> [What is needed]: Reproduce the entries below in full, word for word.

Stored entries
^^^^^^^^
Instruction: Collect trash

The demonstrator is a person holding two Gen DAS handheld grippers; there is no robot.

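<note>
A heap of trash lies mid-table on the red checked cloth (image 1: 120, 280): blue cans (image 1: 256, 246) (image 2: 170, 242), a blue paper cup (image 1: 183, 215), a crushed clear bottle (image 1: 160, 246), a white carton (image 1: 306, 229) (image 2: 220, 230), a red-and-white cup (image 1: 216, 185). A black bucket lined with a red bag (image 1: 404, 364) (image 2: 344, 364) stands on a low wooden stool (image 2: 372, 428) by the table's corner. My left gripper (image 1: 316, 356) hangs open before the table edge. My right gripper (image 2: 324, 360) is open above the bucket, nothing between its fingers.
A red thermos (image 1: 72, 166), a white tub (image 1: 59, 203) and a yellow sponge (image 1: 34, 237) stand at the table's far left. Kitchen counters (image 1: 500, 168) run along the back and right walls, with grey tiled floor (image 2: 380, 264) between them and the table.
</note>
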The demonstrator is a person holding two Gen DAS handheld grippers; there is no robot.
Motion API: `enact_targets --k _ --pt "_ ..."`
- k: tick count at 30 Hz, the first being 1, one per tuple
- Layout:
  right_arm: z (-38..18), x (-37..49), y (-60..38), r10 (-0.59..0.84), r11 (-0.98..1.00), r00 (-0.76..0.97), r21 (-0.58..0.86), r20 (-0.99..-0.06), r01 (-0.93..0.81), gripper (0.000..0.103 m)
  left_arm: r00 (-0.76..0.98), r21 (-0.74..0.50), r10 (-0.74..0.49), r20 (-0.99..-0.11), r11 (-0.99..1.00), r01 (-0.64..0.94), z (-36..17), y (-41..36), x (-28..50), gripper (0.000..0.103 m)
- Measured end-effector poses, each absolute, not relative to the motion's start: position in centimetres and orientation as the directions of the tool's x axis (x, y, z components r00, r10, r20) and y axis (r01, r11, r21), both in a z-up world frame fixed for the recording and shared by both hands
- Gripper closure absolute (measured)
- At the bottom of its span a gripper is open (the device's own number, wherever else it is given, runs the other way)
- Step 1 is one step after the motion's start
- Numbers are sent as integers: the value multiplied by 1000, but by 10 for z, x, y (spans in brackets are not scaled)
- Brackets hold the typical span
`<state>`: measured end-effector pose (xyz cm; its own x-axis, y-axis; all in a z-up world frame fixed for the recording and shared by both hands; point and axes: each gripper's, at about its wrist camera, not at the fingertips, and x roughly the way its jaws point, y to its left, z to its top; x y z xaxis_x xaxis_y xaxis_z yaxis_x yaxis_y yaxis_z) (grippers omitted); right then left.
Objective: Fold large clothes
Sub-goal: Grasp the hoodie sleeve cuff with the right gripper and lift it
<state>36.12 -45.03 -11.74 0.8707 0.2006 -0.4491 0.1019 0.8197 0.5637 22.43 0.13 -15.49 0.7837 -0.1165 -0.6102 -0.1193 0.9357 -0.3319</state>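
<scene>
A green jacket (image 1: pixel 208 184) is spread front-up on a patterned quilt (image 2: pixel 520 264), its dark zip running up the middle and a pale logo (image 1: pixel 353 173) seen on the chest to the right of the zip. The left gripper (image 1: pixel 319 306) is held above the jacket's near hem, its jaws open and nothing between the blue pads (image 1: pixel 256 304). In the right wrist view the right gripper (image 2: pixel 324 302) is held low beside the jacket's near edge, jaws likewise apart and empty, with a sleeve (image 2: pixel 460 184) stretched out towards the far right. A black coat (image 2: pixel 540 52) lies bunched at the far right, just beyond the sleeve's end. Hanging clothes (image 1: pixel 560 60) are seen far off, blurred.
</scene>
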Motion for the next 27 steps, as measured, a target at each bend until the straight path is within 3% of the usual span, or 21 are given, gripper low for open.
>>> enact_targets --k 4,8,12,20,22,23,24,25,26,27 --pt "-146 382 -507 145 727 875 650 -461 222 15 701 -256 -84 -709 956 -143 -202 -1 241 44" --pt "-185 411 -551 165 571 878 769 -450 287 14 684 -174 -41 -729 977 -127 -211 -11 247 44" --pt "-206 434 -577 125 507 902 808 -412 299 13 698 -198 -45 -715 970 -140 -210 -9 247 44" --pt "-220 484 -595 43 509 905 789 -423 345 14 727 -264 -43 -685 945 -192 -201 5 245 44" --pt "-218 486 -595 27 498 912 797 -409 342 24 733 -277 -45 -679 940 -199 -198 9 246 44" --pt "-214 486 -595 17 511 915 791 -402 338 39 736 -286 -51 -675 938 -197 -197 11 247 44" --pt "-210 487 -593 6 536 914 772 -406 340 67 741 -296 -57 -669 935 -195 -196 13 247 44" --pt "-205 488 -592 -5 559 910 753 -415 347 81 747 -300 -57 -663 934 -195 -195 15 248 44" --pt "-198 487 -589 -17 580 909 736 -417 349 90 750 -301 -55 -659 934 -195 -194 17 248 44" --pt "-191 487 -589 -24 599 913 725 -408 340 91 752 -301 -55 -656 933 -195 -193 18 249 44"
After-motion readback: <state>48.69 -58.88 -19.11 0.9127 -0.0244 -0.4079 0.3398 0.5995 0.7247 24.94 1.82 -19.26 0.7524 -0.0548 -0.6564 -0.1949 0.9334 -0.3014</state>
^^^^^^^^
> [Response to this exercise]:
Instruction: Collect trash

The demonstrator is a person holding two Gen DAS handheld grippers; there is no robot.

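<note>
A heap of trash lies mid-table on the red checked cloth (image 1: 120, 280): blue cans (image 1: 256, 246) (image 2: 170, 242), a blue paper cup (image 1: 183, 215), a crushed clear bottle (image 1: 160, 246), a white carton (image 1: 306, 229) (image 2: 220, 230), a red-and-white cup (image 1: 216, 185). A black bucket lined with a red bag (image 1: 404, 364) (image 2: 344, 364) stands on a low wooden stool (image 2: 372, 428) by the table's corner. My left gripper (image 1: 316, 356) hangs open before the table edge. My right gripper (image 2: 324, 360) is open above the bucket, nothing between its fingers.
A red thermos (image 1: 72, 166), a white tub (image 1: 59, 203) and a yellow sponge (image 1: 34, 237) stand at the table's far left. Kitchen counters (image 1: 500, 168) run along the back and right walls, with grey tiled floor (image 2: 380, 264) between them and the table.
</note>
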The demonstrator is a person holding two Gen DAS handheld grippers; there is no robot.
Motion API: `enact_targets --k _ --pt "_ ..."`
- k: tick count at 30 Hz, the first being 1, one per tuple
- Layout:
  right_arm: z (-38..18), x (-37..49), y (-60..38), r10 (-0.59..0.84), r11 (-0.98..1.00), r00 (-0.76..0.97), r21 (-0.58..0.86), r20 (-0.99..-0.06), r01 (-0.93..0.81), gripper (0.000..0.103 m)
  left_arm: r00 (-0.76..0.98), r21 (-0.74..0.50), r10 (-0.74..0.49), r20 (-0.99..-0.11), r11 (-0.99..1.00), r01 (-0.64..0.94), z (-36..17), y (-41..36), x (-28..50), gripper (0.000..0.103 m)
- Measured end-effector poses, each absolute, not relative to the motion's start: position in centimetres and orientation as the directions of the tool's x axis (x, y, z components r00, r10, r20) and y axis (r01, r11, r21), both in a z-up world frame fixed for the recording and shared by both hands
- Gripper closure absolute (measured)
- At the bottom of its span a gripper is open (the device's own number, wherever else it is given, runs the other way)
- Step 1 is one step after the motion's start
- Numbers are sent as integers: the value multiplied by 1000, but by 10 for z, x, y (spans in brackets are not scaled)
- Brackets hold the typical span
`<state>`: measured end-effector pose (xyz cm; its own x-axis, y-axis; all in a z-up world frame fixed for the recording and shared by both hands; point and axes: each gripper's, at about its wrist camera, not at the fingertips, and x roughly the way its jaws point, y to its left, z to its top; x y z xaxis_x xaxis_y xaxis_z yaxis_x yaxis_y yaxis_z) (grippers omitted); right then left.
Objective: Fold large clothes
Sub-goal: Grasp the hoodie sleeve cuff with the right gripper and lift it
<state>36.12 -45.03 -11.74 0.8707 0.2006 -0.4491 0.1019 0.8197 0.5637 22.43 0.13 -15.49 0.7837 -0.1165 -0.6102 -0.1193 0.9357 -0.3319</state>
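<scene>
A green jacket (image 1: pixel 208 184) is spread front-up on a patterned quilt (image 2: pixel 520 264), its dark zip running up the middle and a pale logo (image 1: pixel 353 173) seen on the chest to the right of the zip. The left gripper (image 1: pixel 319 306) is held above the jacket's near hem, its jaws open and nothing between the blue pads (image 1: pixel 256 304). In the right wrist view the right gripper (image 2: pixel 324 302) is held low beside the jacket's near edge, jaws likewise apart and empty, with a sleeve (image 2: pixel 460 184) stretched out towards the far right. A black coat (image 2: pixel 540 52) lies bunched at the far right, just beyond the sleeve's end. Hanging clothes (image 1: pixel 560 60) are seen far off, blurred.
</scene>
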Motion for the next 27 steps, as measured, a target at each bend until the straight path is within 3% of the usual span, or 21 are given, gripper low for open.
>>> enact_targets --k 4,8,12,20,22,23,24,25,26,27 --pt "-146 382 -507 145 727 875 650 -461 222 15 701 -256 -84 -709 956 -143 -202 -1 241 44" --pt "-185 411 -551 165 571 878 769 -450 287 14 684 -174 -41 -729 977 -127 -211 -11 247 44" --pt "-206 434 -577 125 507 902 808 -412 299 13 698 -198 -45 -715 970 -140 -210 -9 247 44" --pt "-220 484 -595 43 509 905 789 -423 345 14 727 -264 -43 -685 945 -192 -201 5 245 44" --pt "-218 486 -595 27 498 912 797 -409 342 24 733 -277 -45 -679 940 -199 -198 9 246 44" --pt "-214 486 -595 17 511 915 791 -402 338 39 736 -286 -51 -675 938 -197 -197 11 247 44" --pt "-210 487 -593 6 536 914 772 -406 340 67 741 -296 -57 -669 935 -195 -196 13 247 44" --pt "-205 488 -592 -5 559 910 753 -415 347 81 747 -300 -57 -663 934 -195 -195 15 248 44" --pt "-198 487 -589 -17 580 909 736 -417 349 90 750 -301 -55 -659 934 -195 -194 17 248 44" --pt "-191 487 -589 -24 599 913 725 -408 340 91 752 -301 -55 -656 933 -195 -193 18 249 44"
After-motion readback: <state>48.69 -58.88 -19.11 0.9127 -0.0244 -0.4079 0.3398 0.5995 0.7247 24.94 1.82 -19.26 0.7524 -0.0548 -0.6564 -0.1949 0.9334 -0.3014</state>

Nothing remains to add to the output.